TASK ITEM> Write out the stretch of lines below that begins at the line with "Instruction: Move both" and ends at the line with "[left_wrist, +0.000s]", including both, exactly as given and nothing more.

TASK MATERIAL>

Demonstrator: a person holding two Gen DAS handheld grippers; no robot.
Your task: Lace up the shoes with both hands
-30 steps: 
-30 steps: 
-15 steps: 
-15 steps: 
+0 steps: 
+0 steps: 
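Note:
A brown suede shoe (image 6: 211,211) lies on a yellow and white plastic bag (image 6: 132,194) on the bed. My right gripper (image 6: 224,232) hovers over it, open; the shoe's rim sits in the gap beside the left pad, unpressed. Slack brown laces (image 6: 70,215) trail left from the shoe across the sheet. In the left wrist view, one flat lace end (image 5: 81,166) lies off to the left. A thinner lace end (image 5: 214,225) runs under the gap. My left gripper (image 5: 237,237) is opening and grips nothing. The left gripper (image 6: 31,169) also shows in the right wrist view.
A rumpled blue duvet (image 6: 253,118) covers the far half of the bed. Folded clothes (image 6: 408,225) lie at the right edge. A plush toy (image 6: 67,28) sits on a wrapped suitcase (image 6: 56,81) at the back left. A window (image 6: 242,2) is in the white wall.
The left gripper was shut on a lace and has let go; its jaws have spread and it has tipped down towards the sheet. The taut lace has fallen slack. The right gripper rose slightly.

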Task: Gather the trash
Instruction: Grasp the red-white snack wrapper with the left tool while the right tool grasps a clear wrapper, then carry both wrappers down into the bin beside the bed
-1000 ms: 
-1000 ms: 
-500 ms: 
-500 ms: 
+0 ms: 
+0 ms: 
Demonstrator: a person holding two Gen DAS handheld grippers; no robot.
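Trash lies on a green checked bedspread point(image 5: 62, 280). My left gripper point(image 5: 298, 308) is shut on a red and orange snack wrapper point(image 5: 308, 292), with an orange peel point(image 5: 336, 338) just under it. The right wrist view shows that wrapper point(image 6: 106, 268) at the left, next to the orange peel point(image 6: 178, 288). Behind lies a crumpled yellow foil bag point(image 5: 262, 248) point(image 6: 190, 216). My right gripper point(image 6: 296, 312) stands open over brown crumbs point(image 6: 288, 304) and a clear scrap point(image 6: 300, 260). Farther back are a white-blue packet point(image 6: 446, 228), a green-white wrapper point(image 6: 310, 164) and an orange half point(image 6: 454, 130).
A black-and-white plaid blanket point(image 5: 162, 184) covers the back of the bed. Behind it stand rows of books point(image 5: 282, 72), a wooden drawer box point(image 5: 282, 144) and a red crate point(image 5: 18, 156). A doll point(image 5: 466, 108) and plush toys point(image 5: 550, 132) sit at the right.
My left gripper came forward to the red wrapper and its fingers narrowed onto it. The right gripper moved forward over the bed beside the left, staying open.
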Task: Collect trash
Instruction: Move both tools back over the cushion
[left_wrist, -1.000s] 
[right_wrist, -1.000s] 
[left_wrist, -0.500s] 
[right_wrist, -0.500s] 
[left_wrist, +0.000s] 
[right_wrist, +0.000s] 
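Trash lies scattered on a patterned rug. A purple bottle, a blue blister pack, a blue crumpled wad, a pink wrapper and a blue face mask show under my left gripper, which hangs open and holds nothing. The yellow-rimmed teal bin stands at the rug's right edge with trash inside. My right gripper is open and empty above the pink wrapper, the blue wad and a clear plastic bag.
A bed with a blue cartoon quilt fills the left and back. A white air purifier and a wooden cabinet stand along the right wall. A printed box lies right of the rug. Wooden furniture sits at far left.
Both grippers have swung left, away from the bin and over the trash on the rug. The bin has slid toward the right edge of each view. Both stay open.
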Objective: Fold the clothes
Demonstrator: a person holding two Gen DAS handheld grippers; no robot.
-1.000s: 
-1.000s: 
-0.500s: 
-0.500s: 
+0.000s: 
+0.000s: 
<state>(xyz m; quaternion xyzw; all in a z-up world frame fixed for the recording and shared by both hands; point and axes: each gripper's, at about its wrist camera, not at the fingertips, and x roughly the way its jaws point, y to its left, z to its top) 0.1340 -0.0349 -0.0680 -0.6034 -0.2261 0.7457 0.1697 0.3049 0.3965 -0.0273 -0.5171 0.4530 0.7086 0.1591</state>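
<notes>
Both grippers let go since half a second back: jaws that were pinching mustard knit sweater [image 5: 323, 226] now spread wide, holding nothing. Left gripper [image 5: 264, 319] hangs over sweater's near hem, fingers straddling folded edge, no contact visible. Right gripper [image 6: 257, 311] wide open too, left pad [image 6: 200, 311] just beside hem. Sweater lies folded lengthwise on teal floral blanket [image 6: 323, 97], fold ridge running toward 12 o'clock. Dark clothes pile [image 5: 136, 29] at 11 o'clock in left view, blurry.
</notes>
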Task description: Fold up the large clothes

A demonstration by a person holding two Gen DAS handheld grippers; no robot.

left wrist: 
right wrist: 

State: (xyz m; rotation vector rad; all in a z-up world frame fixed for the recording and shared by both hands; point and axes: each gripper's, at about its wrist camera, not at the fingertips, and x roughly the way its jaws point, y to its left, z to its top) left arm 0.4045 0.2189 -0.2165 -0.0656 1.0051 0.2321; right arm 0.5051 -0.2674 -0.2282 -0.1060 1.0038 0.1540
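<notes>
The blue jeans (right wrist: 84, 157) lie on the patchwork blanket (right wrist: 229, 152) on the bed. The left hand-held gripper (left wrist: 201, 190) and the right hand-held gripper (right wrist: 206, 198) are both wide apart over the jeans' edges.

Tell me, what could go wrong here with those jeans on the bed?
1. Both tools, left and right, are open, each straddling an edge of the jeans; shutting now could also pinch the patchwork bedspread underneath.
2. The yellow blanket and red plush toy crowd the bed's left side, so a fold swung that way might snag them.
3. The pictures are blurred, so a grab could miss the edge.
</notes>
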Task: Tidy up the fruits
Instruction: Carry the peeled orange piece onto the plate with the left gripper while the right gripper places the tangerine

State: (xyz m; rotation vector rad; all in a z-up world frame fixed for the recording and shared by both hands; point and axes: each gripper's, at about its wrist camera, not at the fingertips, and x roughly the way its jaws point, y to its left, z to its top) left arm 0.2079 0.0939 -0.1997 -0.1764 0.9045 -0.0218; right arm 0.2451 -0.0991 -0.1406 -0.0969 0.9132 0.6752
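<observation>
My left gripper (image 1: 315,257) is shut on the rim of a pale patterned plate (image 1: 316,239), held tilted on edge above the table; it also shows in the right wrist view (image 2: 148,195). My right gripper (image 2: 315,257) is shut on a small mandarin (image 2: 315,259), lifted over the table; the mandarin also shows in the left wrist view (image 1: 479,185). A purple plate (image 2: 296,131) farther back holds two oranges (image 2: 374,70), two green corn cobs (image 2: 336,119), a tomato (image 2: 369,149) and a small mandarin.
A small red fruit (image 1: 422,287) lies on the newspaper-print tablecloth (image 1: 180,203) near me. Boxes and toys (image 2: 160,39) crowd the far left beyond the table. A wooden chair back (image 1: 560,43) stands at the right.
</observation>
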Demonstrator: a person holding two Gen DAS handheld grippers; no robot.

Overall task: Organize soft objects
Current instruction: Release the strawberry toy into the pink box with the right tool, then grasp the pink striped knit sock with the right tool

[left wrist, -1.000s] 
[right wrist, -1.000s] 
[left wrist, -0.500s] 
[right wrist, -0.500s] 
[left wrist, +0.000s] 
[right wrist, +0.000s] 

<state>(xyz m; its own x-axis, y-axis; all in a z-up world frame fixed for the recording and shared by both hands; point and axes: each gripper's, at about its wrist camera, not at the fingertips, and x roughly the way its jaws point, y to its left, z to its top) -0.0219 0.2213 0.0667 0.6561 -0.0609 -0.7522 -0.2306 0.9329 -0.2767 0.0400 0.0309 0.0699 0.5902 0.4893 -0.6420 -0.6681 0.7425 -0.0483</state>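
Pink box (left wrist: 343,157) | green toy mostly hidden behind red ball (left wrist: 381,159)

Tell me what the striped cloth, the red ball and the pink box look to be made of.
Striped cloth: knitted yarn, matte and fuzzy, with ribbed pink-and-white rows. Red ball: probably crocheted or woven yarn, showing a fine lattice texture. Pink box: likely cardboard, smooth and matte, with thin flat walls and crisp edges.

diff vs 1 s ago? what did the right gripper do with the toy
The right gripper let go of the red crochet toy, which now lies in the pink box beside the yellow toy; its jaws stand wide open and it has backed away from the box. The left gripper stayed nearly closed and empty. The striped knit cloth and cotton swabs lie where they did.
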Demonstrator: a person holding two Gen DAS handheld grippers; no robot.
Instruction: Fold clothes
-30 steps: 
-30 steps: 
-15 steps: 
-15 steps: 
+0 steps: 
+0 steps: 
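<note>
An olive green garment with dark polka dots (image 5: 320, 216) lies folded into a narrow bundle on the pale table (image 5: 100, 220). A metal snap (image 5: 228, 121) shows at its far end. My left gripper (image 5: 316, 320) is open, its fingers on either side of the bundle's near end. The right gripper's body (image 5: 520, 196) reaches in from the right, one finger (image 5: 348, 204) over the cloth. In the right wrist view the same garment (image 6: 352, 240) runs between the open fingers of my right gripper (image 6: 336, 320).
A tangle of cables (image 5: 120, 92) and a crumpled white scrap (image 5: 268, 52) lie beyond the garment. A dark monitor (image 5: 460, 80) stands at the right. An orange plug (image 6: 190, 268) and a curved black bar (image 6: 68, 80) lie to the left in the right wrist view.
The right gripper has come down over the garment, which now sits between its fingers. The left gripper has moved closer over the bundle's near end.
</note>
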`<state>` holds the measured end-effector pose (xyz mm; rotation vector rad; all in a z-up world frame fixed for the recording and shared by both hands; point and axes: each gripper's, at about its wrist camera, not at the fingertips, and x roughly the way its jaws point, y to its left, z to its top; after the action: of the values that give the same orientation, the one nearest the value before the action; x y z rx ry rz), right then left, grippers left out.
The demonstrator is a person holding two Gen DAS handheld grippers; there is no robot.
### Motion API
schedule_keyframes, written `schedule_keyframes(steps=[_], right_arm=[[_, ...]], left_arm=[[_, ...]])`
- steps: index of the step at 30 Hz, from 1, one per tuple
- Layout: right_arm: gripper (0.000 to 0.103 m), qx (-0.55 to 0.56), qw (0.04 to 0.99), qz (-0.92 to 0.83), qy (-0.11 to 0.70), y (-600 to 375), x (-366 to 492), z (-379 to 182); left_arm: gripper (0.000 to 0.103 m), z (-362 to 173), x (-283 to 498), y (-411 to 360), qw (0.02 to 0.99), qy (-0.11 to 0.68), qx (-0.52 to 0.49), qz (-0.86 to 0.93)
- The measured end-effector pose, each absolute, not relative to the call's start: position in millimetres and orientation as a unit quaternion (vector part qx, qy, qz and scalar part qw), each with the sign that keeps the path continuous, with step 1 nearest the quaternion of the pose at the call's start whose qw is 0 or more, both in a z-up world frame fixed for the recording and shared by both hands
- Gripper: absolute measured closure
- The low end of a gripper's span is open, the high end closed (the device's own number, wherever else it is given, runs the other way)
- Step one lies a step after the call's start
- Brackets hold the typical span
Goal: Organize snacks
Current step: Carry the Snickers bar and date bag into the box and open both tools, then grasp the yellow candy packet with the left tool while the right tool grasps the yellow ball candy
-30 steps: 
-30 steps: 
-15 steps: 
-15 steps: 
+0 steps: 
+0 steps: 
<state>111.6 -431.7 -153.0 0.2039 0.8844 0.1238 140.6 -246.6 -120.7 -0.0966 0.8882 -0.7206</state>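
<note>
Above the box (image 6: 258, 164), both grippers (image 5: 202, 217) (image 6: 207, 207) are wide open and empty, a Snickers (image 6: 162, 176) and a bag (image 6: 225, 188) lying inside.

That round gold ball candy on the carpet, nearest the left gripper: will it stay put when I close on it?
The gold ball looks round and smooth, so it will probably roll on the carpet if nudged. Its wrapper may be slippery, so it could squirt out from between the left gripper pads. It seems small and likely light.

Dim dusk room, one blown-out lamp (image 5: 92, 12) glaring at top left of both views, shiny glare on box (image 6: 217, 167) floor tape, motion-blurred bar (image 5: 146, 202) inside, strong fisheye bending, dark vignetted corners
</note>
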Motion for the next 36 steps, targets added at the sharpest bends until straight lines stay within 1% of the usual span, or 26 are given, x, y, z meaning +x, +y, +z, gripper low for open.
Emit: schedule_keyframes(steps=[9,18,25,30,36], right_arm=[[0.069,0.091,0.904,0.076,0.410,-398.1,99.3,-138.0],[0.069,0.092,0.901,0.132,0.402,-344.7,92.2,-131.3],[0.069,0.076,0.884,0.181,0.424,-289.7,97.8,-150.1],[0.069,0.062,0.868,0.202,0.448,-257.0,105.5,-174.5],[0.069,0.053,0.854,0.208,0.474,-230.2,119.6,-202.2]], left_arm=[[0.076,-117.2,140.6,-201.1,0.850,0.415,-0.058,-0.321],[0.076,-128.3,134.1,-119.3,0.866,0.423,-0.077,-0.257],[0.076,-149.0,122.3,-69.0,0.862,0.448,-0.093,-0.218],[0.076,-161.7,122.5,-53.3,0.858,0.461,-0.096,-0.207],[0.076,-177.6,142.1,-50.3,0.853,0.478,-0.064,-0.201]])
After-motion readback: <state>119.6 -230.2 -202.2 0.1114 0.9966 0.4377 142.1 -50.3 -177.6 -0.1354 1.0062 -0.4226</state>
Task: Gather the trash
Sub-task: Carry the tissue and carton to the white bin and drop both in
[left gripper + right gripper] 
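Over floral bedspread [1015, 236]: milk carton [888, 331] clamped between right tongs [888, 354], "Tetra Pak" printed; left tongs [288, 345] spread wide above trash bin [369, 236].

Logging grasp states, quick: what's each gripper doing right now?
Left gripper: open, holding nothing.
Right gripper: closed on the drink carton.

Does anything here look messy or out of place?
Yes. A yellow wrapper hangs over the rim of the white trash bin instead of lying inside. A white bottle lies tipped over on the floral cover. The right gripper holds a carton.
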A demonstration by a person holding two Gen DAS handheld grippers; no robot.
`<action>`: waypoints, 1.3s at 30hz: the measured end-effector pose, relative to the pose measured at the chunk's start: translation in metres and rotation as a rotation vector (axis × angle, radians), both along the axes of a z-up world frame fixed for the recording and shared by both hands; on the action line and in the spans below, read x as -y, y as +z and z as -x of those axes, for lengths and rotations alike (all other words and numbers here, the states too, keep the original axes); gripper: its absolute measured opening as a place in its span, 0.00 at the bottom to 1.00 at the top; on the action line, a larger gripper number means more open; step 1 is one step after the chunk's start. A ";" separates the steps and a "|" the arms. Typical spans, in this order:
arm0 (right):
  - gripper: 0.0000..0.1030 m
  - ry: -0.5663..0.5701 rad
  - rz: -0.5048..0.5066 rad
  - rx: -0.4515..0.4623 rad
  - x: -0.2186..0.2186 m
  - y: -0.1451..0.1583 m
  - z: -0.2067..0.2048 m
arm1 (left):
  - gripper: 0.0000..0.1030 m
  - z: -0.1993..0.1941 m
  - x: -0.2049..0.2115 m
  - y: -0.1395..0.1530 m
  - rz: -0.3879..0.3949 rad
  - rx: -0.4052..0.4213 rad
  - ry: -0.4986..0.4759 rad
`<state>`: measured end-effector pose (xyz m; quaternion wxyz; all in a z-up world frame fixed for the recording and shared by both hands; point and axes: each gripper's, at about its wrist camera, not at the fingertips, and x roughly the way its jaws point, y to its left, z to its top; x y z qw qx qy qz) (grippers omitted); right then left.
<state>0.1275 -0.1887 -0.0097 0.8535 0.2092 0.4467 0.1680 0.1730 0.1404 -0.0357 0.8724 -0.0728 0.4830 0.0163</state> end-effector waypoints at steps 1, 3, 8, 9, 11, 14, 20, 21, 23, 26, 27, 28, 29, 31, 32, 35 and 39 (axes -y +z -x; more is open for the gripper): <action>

ANSWER TO THIS PROBLEM>
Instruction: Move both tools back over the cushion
[left_wrist, -1.000s] 
[right_wrist, -1.000s] 
[left_wrist, -0.500s] 
[right_wrist, -0.500s] 
[left_wrist, +0.000s] 

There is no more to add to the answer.